Final answer:
To wind a solenoid that produces a 0.0250 T magnetic field with 3.0 A, calculate the number of turns per meter needed using the magnetic field formula for solenoids and multiply by the length of the solenoid, then multiply the number of turns by the circumference of the solenoid. Approximately 116996 cm or 1169.96 m of wire is needed.
Step-by-step explanation:
To find the total length of wire needed to wind a solenoid that produces a magnetic field of 0.0250 T with a current of 3.0 A, we can use the formula for the magnetic field inside a solenoid: B = μ₀ * n * I, where B is the magnetic field in teslas, μ₀ is the permeability of free space (4π x 10^-7 T·m/A), n is the number of turns per meter, and I is the current in amperes.

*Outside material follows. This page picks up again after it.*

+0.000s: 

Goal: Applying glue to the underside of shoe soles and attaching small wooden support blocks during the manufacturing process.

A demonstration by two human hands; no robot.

First, we need to solve this equation for n:
n = B / (μ₀ * I)
If we plug in the values from our scenario (B = 0.0250 T, I = 3.0 A), we get:
n = 0.0250 / (4π x 10^-7 T·m/A * 3.0 A)
n ≈ 66477.2 turns/m
We are provided with the length of the solenoid, 16 cm. We convert this to meters to match our unit for n:
L = 16 cm = 0.16 m
The total number of turns, N, is n times L:
N = n * L = 66477.2 turns/m * 0.16 m
N ≈ 10636 turns
The diameter of the solenoid is 3.5 cm, so the circumference (the length of wire per turn) is:
C = π * d
C = π * 3.5 cm ≈ 11 cm
Finally, we multiply the number of turns by the circumference to find the total length of wire:
Length of wire = N * C = 10636 turns * 11 cm/turn
Length of wire ≈ 116996 cm
The total length of wire needed is approximately 116996 cm, or about 1169.96 m.